Por certo alguns lamentam que se tenha perdido neste percurso a "dimensão agonística" da poesia. Não será porque a verdadeira luta pela poesia se trava por dentro de cada poeta e não em guerras de seitas que hoje, depois de tanto som e de tanta fúria, deixaram completamente de nos interessar?

Reler torna-se assim um exercício de criatividade, ao procurar reposicionar os mestres do passado em nova perspetiva e em nova luz. Assim compreenderemos o que está vivo e o que está morto. E certamente teremos surpresas.

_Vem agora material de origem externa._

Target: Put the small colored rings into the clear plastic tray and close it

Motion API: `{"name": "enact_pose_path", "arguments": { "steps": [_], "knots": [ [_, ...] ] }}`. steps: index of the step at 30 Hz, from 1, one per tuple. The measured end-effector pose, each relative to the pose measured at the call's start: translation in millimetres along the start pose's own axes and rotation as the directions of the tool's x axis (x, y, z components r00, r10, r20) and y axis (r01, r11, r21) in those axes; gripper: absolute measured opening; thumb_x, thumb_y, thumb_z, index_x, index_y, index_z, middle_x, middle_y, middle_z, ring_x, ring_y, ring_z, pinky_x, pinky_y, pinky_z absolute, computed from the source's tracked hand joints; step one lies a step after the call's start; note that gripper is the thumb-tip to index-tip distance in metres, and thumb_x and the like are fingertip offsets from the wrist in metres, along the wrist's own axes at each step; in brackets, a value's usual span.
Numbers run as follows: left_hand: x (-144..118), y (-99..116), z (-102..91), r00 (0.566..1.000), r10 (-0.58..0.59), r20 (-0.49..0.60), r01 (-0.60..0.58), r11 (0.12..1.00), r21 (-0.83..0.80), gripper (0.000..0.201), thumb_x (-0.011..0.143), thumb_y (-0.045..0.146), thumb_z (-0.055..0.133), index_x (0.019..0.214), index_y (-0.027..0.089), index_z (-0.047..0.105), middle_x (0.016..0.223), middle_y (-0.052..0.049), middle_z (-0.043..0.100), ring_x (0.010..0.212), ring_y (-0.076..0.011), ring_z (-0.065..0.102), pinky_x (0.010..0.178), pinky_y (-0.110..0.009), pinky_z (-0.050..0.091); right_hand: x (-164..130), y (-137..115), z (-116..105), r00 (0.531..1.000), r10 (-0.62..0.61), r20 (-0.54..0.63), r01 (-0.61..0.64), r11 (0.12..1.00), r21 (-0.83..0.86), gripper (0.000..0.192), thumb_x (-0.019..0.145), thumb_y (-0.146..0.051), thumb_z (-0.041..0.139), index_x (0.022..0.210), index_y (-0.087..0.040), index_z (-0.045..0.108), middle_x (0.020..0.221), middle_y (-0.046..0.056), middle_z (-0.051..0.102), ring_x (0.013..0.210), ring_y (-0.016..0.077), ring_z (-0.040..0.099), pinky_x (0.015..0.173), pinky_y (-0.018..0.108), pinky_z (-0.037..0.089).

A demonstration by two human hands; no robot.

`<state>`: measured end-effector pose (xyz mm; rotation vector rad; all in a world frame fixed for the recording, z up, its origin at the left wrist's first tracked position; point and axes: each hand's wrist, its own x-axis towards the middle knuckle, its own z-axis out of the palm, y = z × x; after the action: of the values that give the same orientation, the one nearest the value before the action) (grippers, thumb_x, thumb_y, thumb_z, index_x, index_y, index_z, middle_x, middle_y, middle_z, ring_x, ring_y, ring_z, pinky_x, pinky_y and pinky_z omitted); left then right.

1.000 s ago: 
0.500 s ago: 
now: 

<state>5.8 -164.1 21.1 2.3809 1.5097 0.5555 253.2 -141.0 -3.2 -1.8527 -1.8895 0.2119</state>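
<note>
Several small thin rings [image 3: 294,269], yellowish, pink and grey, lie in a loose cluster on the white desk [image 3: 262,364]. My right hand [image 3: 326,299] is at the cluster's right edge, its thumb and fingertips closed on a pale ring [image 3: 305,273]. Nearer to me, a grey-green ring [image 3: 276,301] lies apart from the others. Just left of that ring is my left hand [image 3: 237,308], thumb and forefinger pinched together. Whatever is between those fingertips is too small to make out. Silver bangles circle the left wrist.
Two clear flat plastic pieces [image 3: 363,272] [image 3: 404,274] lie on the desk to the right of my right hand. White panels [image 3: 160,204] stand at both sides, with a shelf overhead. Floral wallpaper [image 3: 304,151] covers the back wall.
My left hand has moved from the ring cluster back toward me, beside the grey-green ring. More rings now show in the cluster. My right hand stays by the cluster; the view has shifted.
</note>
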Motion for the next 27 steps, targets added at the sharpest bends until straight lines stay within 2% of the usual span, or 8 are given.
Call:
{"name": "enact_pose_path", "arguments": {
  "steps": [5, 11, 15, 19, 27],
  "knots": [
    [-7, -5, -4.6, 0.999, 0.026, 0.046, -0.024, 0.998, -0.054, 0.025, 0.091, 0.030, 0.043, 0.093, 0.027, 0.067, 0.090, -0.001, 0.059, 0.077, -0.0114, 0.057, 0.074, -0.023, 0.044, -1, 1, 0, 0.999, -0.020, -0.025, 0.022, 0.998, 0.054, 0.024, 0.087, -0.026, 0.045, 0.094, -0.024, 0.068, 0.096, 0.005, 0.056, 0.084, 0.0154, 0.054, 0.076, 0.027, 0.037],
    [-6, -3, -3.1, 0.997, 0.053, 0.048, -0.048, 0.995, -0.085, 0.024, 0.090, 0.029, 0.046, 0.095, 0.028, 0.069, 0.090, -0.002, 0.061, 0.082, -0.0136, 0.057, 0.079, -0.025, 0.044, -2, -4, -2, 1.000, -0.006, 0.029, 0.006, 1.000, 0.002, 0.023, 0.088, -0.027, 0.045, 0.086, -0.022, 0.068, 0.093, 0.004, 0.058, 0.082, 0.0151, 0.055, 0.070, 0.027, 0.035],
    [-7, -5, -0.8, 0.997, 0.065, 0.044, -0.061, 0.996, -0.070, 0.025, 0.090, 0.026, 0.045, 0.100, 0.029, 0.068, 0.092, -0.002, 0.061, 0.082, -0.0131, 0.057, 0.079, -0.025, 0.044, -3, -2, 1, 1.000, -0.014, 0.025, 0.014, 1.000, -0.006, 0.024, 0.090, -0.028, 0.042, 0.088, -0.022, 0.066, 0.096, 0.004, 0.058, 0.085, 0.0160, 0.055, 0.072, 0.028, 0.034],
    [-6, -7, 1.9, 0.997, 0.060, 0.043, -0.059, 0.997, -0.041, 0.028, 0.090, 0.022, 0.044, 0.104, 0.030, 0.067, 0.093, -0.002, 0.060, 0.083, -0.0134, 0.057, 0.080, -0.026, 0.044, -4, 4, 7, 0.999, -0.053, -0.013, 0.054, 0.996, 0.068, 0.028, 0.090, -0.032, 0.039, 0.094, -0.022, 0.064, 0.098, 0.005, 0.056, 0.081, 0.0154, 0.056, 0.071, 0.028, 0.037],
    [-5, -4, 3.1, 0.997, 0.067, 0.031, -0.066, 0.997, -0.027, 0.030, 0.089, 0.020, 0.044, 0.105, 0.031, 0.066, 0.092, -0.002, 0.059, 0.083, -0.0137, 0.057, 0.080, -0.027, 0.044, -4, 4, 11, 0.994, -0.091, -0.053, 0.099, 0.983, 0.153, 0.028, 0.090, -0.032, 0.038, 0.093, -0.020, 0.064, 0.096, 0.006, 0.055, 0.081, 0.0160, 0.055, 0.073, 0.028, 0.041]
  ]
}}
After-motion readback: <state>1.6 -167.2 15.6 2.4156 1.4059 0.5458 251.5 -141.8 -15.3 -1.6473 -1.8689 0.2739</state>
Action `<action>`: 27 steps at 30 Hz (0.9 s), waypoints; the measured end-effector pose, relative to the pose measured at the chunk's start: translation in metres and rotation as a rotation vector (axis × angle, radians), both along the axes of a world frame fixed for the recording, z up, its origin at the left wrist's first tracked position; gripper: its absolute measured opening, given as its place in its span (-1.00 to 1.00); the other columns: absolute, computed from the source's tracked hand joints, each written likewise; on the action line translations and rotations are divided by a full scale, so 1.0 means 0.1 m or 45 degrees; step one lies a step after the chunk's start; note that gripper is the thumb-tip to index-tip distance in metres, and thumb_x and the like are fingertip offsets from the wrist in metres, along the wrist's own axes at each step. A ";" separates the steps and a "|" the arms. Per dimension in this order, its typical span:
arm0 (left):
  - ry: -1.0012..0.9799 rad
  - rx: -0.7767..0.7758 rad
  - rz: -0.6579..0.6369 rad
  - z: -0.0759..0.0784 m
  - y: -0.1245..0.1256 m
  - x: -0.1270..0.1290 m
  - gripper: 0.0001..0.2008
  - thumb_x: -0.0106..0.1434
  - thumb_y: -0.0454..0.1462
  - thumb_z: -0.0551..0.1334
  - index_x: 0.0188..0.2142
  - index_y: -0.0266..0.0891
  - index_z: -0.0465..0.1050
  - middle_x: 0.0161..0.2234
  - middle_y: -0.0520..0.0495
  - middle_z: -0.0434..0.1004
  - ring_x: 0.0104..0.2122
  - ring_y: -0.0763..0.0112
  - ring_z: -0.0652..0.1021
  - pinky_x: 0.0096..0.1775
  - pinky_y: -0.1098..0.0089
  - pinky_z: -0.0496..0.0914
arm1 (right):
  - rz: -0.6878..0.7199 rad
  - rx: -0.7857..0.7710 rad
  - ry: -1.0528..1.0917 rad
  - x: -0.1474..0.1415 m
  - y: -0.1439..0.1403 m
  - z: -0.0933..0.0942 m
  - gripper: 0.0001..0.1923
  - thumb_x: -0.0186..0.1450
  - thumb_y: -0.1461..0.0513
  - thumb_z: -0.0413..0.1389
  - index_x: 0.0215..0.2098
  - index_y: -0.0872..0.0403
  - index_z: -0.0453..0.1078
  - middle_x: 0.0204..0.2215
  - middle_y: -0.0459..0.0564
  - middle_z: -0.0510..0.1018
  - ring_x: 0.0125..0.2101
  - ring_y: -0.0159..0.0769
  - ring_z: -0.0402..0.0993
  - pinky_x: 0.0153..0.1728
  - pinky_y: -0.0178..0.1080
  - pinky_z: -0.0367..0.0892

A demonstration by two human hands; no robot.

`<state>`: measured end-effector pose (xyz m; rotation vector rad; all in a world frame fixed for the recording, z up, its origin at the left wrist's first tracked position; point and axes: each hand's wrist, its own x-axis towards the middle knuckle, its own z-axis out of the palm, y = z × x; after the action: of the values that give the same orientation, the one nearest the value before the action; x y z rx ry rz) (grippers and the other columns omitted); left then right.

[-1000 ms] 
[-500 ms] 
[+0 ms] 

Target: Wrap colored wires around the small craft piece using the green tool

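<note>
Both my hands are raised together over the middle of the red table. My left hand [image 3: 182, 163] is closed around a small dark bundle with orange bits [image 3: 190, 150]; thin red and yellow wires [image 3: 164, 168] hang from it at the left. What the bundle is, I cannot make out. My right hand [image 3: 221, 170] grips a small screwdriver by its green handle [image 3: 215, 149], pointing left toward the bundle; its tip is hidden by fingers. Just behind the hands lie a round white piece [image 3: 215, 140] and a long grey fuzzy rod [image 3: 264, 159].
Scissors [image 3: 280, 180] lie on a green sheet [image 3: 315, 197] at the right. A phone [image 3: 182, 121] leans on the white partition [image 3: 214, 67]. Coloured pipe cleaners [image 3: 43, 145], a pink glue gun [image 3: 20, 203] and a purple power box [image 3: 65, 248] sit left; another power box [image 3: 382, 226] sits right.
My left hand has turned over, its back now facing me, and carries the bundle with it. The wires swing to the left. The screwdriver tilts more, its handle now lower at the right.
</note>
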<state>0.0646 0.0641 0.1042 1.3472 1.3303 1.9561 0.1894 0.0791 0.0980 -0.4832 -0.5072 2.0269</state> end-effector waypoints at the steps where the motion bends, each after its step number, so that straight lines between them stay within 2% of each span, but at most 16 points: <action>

Cada poeta, cada leitor de poesia, cada época faz o seu cânone, reconhece as suas heranças ou os seus contenciosos com os poetas do passado, e nesse gesto renuncia a estabelecer o seu cânone como imperativo e único e por isso nunca lhe chamará o cânone. Ninguém mais é capaz de avançar para a praça pública, em jeito de forcado amador, proclamando "urbi et orbi" trazer consigo a verdadeira poesia aos povos. Não é a dimensão agonística, a luta com o anjo que toda a poesia autêntica traz consigo que falta a estes jovens poetas tranquilos. Eles assumem simplesmente o bom gosto de não confundir a arte da poesia com a arte do toureio a pé.